WHAT IS REQUIRED> Your task is to transcribe the data exactly while omitting each picture.

AVAILABLE DATA>
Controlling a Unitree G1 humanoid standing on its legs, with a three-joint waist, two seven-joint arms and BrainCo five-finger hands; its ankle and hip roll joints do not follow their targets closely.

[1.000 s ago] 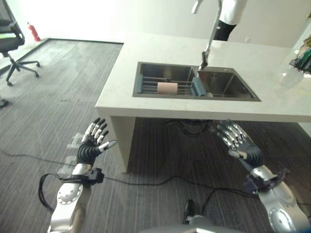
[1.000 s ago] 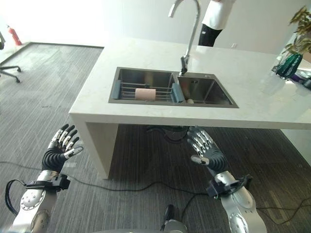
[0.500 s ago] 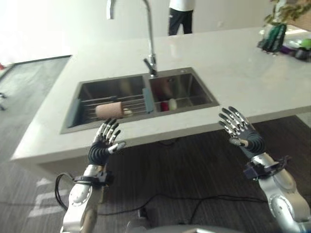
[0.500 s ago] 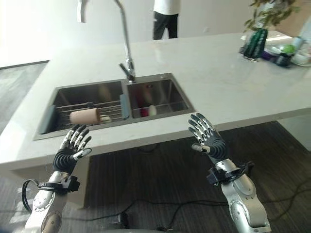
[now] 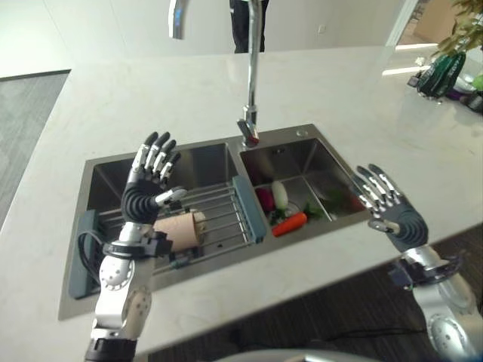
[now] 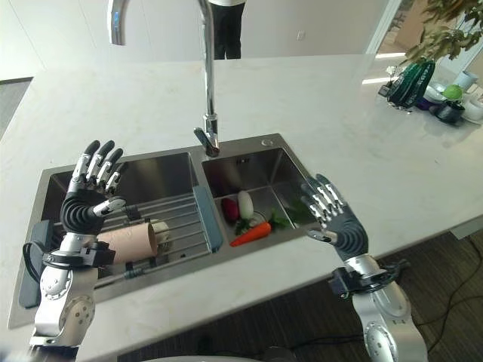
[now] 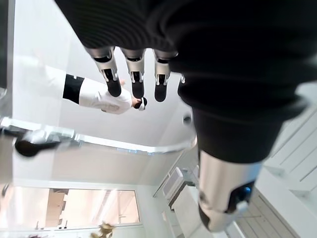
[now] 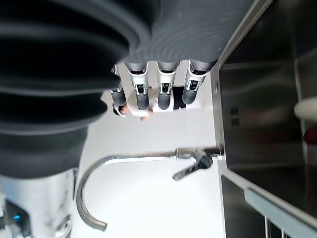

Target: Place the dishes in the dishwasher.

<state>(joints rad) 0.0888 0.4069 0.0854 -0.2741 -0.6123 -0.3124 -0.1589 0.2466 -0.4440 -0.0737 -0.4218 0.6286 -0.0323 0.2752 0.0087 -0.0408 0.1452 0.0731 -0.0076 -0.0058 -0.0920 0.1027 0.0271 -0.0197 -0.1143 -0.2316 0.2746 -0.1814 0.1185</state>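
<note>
Since the camera has swung in from the floor beside the counter to look straight down on the sink [image 6: 158, 162], both hands now hover over its near rim: the left hand [image 5: 147, 197] spread, fingers apart, above the rack [image 5: 215, 215] and the brown cup [image 6: 128, 240] lying on it, the right hand [image 6: 336, 225] spread and empty by the right basin. Farther in, vegetables [image 6: 249, 219] fill that basin; beyond the tap [image 6: 207, 98], bare counter [image 6: 302, 98] leaves room.
</note>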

YOUR SOLUTION>
Controlling a Unitree G1 humanoid standing on its legs, with a three-joint waist, two seven-joint arms and BrainCo five-finger hands; its ankle and hip roll joints do not follow their targets closely.

[1.000 s ago] 
[1.000 s ago] 
[0.500 s ago] 
[0.500 s ago] 
[now] 
[now] 
[now] 
[now] 

Target: Place the dishes in the dishwasher.

<state>(joints rad) 0.0888 0.4069 0.0854 -0.2741 -0.6123 -0.3124 -0.1589 0.2466 -0.4440 -0.0737 -0.4218 0.6286 -0.0323 0.2752 0.0087 -0.0408 0.1452 0.0731 -0.0076 -0.0058 -0.0920 0.1027 0.0271 -0.0197 -0.1143 -0.2316 0.2746 -0.1814 0.1185</state>
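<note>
Since the camera has swung in from the floor beside the counter to look straight down on the sink [image 6: 158, 162], both hands now hover over its near rim: the left hand [image 5: 147, 197] spread, fingers apart, above the rack [image 5: 215, 215] and the brown cup [image 6: 128, 240] lying on it, the right hand [image 6: 336, 225] spread and empty by the right basin. Farther in, vegetables [image 6: 249, 219] fill that basin; beyond the tap [image 6: 207, 98], bare counter [image 6: 302, 98] leaves room.
</note>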

The exercise was answered completely.